То, что мы знаем о фашизме сегодня, не равно тому, что знали о нем люди во второй половине 30-х годов, и когда Пришвин писал о том, что в спорах с Разумником он «как взнузданный стоял за Германию», а «Р. за французов, потому что они против нас („хуже нас никого нет“)», это разногласие не выходило за рамки обычных интеллигентских кухонных споров. Тут любопытно иное: пройдет всего несколько лет, и Иванов-Разумник уйдет, пусть вынужденно, к немцам и будет печататься в профашистской газете, а Пришвин вспомнит немецкий язык и выступит с антифашистской речью по советскому радио для заграницы. Но это будет потом, а пока настроения Пришвина были совсем иными.
«Несоветские элементы все за англичан, то есть за демократию.
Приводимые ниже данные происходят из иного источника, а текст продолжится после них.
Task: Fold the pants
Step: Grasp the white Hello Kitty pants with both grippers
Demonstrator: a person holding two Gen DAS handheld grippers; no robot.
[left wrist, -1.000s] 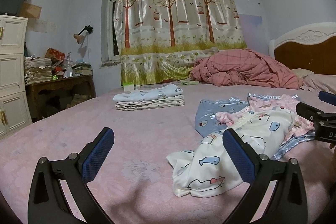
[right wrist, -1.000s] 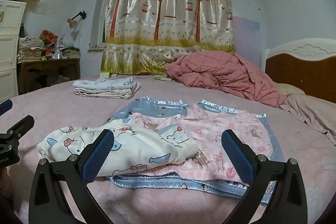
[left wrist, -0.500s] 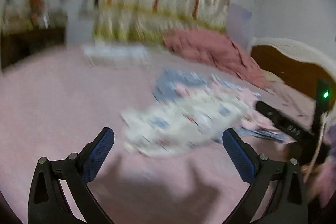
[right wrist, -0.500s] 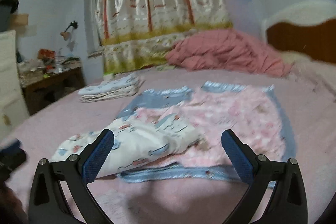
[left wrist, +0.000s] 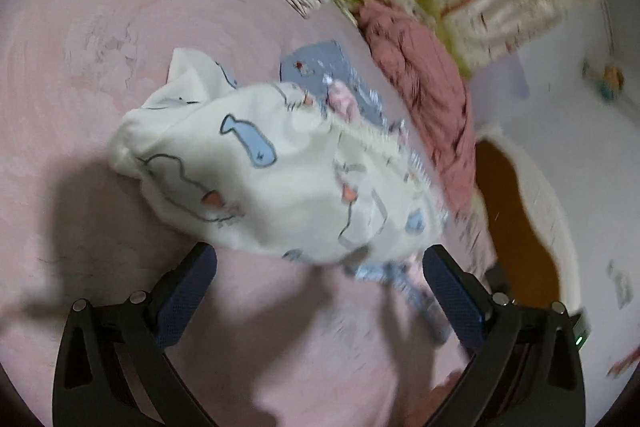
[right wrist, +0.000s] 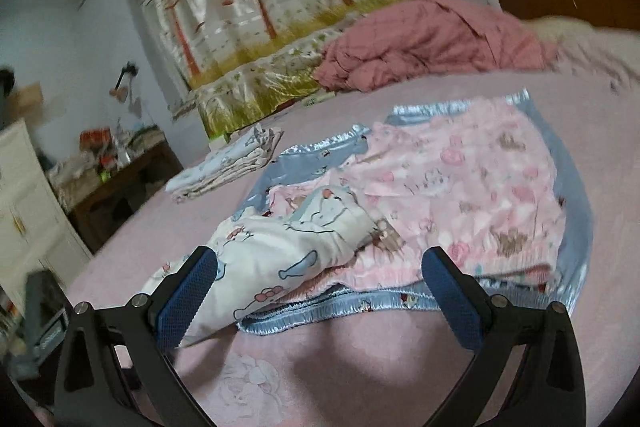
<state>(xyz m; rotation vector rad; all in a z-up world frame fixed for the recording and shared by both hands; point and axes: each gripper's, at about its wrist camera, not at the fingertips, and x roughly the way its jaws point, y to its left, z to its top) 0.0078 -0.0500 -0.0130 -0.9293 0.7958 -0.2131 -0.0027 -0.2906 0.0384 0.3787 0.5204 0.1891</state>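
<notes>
White cartoon-print pants (left wrist: pixel 256 179) lie crumpled on the pink bed, on top of pink printed pants (right wrist: pixel 472 183) and blue satin-trimmed pants (right wrist: pixel 320 311). In the left wrist view my left gripper (left wrist: pixel 320 291) is open and empty, just short of the white pants' near edge. In the right wrist view my right gripper (right wrist: pixel 320 295) is open and empty; the white pants (right wrist: pixel 280 251) reach to its left finger (right wrist: pixel 188 299) and the blue pants' hem lies between the fingers.
A folded stack of clothes (right wrist: pixel 228 163) lies further back on the bed (right wrist: pixel 320 379). A crumpled pink-red quilt (right wrist: pixel 424 43) sits near the tree-print curtain (right wrist: pixel 260 7). The wooden headboard (left wrist: pixel 516 223) is at right. A cluttered desk (right wrist: pixel 120 167) and white cabinet (right wrist: pixel 28 211) stand left.
Both grippers moved in closer to the pile. The left view tilted down and rolled, now looking over the white pants. Both stay open.
</notes>
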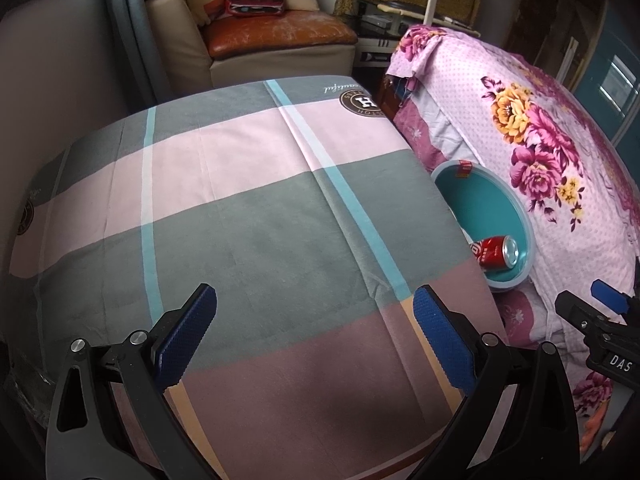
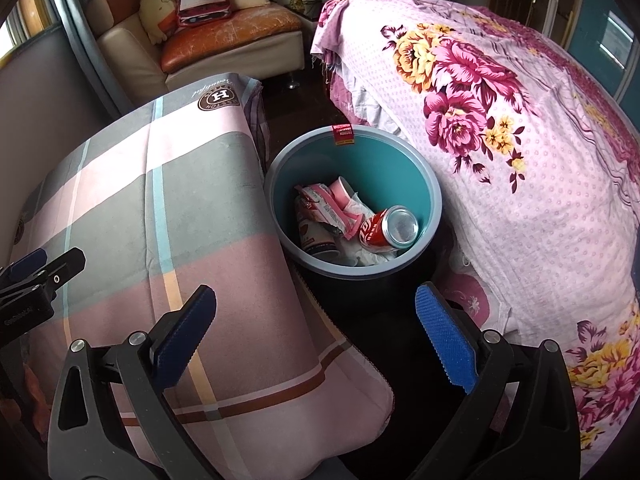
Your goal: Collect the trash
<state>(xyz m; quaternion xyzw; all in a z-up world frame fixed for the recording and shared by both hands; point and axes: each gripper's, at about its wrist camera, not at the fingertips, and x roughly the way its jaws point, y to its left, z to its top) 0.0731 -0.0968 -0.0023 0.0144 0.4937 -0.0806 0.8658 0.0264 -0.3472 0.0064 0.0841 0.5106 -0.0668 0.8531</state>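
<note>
A round teal bin [image 2: 404, 168] stands on the floor between the checked table and the flowered bed. In it lie a red soda can [image 2: 386, 230], pink and white wrappers [image 2: 324, 208] and crumpled white paper [image 2: 362, 258]. My right gripper [image 2: 316, 340] is open and empty, above the table corner and near side of the bin. My left gripper [image 1: 316, 336] is open and empty above the checked cloth [image 1: 248, 216]. The left wrist view shows part of the bin [image 1: 480, 200] and the can [image 1: 496, 252] past the table edge.
A flowered pink bedspread [image 2: 520, 168] covers the bed to the right of the bin. A sofa [image 2: 224, 40] with cushions stands at the back. The right gripper shows at the right edge of the left wrist view [image 1: 600, 320]. Dark floor lies between table and bed.
</note>
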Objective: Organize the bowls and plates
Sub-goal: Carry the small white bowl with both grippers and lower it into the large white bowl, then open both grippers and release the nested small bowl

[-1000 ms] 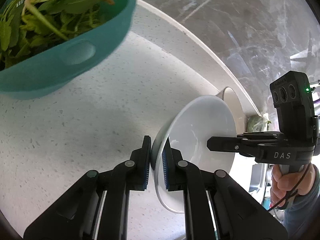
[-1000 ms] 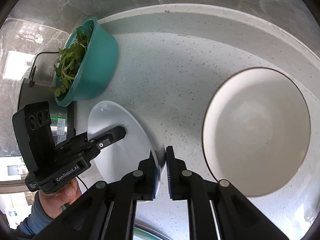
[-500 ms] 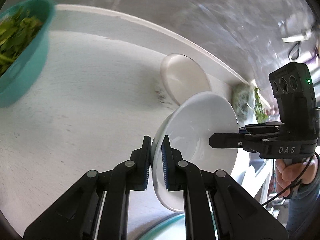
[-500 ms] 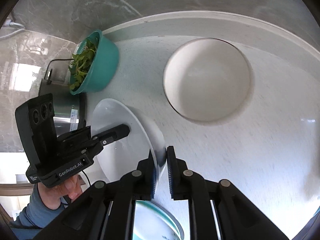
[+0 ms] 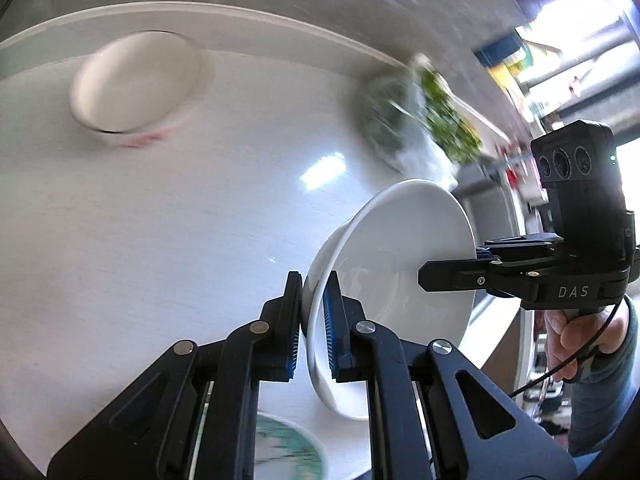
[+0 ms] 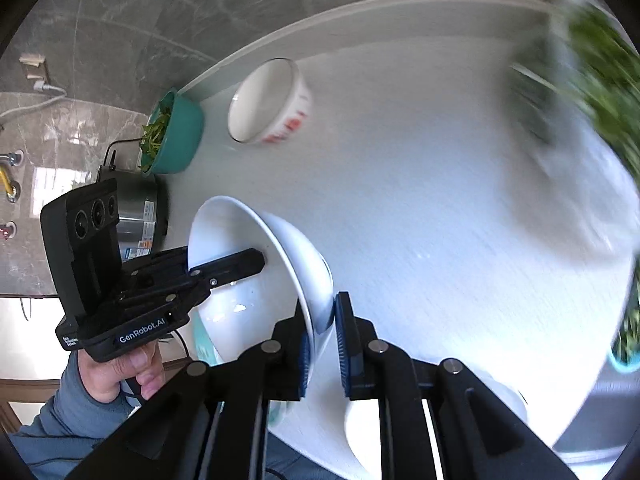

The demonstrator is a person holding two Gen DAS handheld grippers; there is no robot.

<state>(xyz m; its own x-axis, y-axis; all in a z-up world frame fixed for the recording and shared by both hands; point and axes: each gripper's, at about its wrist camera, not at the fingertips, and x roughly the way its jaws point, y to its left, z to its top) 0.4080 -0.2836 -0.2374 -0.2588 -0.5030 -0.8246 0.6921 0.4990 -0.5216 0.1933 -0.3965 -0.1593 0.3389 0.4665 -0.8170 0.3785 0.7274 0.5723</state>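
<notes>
Between both grippers, a white bowl (image 5: 384, 280) is hanging tilted above the counter (image 5: 160, 220): left gripper (image 5: 312, 316) and right gripper (image 6: 322, 332) are each pinching opposite rims. Glazed ceramic is probably slippery and fragile, so rim grips are suiting it best.

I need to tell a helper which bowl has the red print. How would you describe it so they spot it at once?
Start at the white countertop and follow its raised back edge along the grey marble wall. Just right of the teal bowl of greens stands a white bowl with red markings. The white bowl held between both grippers is plain.
</notes>
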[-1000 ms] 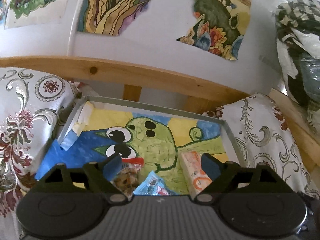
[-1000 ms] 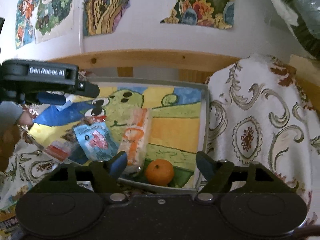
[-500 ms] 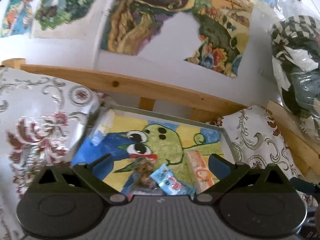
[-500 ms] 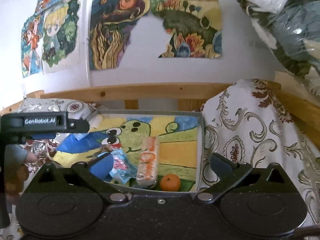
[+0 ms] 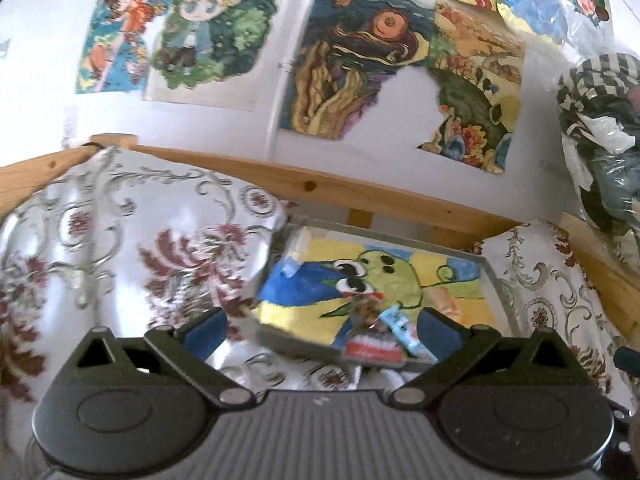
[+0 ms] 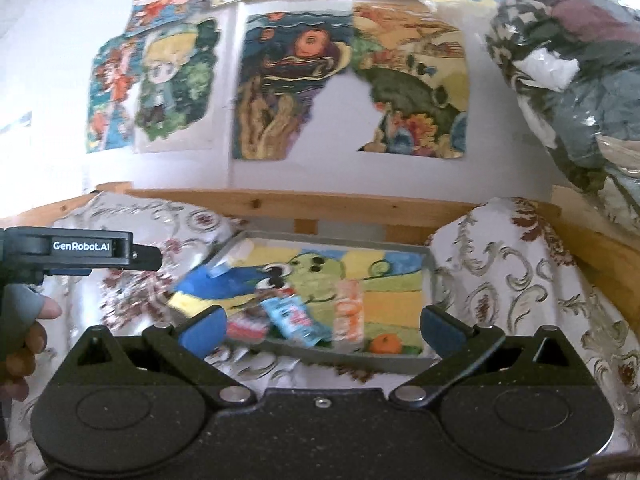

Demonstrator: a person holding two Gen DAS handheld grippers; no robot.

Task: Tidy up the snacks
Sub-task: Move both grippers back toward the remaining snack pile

Как странно выходит, что кто за Германию, тот и за коммунизм и за отечество и, конечно, верит в перемену к лучшему от их объединенной победы. (…) Меня же при всем сознании легкомыслия наших споров, почему тянет к Германии, и я чувствую даже, как от глупости своей у меня шевелятся уши.
[1074] И все-таки радуюсь ее (то есть Германии. – А. В.) победам и даже радуюсь, что СССР теперь вступает в границы старой России. (…) И если самому добраться до своего окончательного и неразложимого мотива, то это будет варварское сочувствие здоровой крови, победе и т. п. и еще врожденная неприязнь к упадничеству, как пассивному (обывательскому), так и интеллигентскому (в смысле сектантской претензии на трон). Я не люблю именно эту упадническую претензию. Когда из народничества выпала скорбь о несчастных (о мужике), то оно превратилось в эсерство, то есть вышло из сферы моральной и вошло в политическую аморальную сферу.
Возможно, мое «за Германию» есть мое отрицание нашей революционной интеллигенции (претенденты на трон)».
Все это было и понятно, и печально одновременно, потому что не одного Пришвина касалось, а значительной части консервативной, национальной мысли. Можно вспомнить и Гамсуна, приветствовавшего арийскую идею, и иных из русских эмигрантов, прямо поддерживавших Гитлера…
«Кто не верит в это, что Кащея можно убить, тот стоит за Англию, кто верит – стоит за Германию и за СССР.